Tempat perundingan dilaksanakan, kota Helsinki, Finlandia, di
Kőnigstedt Manor antara Januari dan Agustus 2005, negosiasi
ini membawa hasil ditandatanganinya Memorandum of
Understanding (MoU) antara Gerakan Aceh Merdeka (GAM)
dan pemerintah Republik Indonesia. Perjanjian ini terdiri dari
enam pokok bahasan berkenaan dengan Penyelenggaraan
Pemerintah di Aceh, Undang-undang tentang penyelenggaraan
Pemerintahan di Aceh, Partisipasi Politik, Ekonomi, Peraturan
Perundang-undangan, Hak Asasi Manusia, Amnesti dan
reintegrasi ke dalam masyarakat, Pengaturan Keamanan,
Pembentukan Misi Monitoring Aceh, dan Penyelesaian
perselisihan. MCI sebagai mediator mampu memposisikan
dirinya dengan baik karena dia dari pihak netral yang berasal
dari NGO, dan tidak punya kepentingan politik apapun
sehingga dia mampu bersikap netral. Setelah putaran pertama,
ketika Ahtisaari merasakan bahwa hasil positif dicapai ia
mendekati Uni Eropa, yang menyetujui untuk mendanai sisa
pembicaraan. Uni Eropa juga memegang peranan kunci dalam
melaksanakan MoU dengan membentuk Aceh Monitoring
Mission (AMM) bekerjasama dengan Asosiasi Bangsa Asia
Tenggara (ASEAN). Dimasukkannya perwakilan ASEAN dalam
AMM dianggap untuk menenangkan anggota pemerintahan
Indonesia yang bersikeras AMM memiliki lebih banyak
komponen lokal. Pengalaman Indonesia dengan PBB di Timor
Leste membuat hampir tidak mungkin untuk memiliki
keterlibatan langsung PBB dalam pembicaraan atau proses
implementasi.[7] Namun, satu negotiatior Indonesia
mengingatkan bahwa pemerintah juga takut bahwa kegagalan
untuk mencapai kesepakatan akan menggerogoti bantuan
internasional lanjutan sangat penting untuk upaya bantuan
tsunami.

Tercapainya perundingan antara RI-GAM dari putaran pertama


hingga putaran kelima, dan diparafnya draft MoU Helsinki pada
perundingan putaran kelima, adalah sebuah pencapaian yang
amat penting dan mendasar bagi penyelesaian konflik Aceh.

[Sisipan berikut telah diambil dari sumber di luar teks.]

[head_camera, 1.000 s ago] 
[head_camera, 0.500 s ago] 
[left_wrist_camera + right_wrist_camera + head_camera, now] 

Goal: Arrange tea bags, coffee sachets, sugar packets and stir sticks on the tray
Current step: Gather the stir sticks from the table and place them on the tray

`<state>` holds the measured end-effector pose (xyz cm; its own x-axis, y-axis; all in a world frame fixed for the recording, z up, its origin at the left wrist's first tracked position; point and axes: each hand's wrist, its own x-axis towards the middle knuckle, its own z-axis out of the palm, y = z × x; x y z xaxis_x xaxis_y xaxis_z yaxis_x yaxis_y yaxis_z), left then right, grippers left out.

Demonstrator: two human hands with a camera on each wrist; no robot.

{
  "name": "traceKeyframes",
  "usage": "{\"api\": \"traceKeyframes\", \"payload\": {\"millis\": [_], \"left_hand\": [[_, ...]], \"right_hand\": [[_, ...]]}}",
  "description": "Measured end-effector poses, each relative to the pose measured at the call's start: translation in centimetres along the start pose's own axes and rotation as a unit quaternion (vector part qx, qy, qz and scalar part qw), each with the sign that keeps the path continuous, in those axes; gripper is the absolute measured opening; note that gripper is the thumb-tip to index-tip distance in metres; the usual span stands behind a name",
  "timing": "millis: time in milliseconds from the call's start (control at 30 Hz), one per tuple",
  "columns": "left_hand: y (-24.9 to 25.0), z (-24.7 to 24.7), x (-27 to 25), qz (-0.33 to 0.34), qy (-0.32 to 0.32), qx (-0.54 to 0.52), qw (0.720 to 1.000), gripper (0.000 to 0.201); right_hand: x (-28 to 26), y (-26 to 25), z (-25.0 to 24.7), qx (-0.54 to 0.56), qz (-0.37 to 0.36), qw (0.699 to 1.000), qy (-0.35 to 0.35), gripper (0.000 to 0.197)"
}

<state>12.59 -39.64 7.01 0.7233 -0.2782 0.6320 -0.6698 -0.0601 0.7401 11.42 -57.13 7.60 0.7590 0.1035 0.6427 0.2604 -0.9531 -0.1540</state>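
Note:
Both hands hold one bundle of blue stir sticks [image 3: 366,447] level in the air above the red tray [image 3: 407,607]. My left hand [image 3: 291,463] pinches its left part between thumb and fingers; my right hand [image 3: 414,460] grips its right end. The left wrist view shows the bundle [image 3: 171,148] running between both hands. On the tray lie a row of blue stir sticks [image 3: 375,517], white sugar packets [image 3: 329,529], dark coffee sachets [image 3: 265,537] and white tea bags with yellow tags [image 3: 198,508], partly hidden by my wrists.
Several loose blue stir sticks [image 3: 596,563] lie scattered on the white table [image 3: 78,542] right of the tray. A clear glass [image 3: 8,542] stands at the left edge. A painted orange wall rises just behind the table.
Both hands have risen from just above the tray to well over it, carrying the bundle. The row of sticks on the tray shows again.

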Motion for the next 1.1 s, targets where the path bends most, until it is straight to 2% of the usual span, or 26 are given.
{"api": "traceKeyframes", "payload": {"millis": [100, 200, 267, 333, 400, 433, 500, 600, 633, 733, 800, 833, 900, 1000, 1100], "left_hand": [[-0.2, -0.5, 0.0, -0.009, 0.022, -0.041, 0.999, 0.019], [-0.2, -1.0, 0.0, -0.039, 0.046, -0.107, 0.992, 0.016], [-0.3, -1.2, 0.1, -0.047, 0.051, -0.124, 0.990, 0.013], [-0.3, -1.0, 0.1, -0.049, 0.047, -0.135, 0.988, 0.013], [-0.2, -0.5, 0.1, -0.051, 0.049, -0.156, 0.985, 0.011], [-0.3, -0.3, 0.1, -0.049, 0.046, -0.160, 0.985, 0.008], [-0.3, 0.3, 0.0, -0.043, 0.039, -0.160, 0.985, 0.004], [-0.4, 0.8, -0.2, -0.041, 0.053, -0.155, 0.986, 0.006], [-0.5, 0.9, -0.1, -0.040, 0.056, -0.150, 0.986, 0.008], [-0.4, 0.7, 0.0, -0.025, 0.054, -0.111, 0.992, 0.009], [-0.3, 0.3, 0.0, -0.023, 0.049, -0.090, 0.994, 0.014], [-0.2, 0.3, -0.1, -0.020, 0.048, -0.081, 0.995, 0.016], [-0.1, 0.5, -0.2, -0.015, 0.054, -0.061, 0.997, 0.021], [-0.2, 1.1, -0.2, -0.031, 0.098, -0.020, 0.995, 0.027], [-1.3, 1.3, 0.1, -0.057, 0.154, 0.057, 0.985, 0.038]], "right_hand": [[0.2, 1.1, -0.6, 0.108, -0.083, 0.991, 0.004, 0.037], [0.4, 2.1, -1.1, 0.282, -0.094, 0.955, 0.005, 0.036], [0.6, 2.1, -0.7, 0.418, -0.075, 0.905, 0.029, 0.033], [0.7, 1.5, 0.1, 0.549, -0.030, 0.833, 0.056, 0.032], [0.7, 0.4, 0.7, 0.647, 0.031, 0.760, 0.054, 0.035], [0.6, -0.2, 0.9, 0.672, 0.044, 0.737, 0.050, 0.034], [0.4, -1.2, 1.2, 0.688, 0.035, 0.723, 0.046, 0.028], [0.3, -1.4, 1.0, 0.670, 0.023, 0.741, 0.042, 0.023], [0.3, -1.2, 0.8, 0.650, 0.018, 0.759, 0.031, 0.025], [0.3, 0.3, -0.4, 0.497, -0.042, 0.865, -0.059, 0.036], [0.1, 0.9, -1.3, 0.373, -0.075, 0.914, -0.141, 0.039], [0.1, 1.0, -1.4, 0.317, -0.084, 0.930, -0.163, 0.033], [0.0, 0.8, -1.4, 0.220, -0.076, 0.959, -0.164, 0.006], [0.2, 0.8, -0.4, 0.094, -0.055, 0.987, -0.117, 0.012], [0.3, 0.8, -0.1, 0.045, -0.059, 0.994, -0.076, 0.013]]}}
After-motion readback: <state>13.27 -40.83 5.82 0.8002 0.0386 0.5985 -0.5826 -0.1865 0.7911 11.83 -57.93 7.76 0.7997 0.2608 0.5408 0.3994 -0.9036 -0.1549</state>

Meskipun demikian, bukan berarti dinamika perundingan
berjalan mulus. Perundingan pada putaran pertama dan kedua
sangat kritis, khususnya pada putaran kedua, karena terjadi
dead lock, tidak ada titik temu, karena posisi kedua belah pihak
yang berbeda, peran CMI dalam mencari alternatif rumusan
perundingan menjadi faktor penentu keberhasilan dalam
perundingan antara RIGAM. Bagaimanapun, kepiawaian Martti
dan para pendukungnya di CMI. Martti bersedia menjadi
perantara perundingan dengan syarat bahwa Pemerintah RI
benar-benar ingin menyelesaikan persoalan separatisme GAM
secara tuntas. Alasan lain, karena Martti sebagai juru runding
adalah reputasi tokoh ini dalam persoalan kemanusiaan,
sehingga dapat menjadi jembatan untuk menciptakan
kepercayaan antara kedua belah pihak. Dari desain
perundingan, di Helsinki dapat mendorong penyelesaian konflik
secara permanen, bukan cease fire atau gencatan senjata.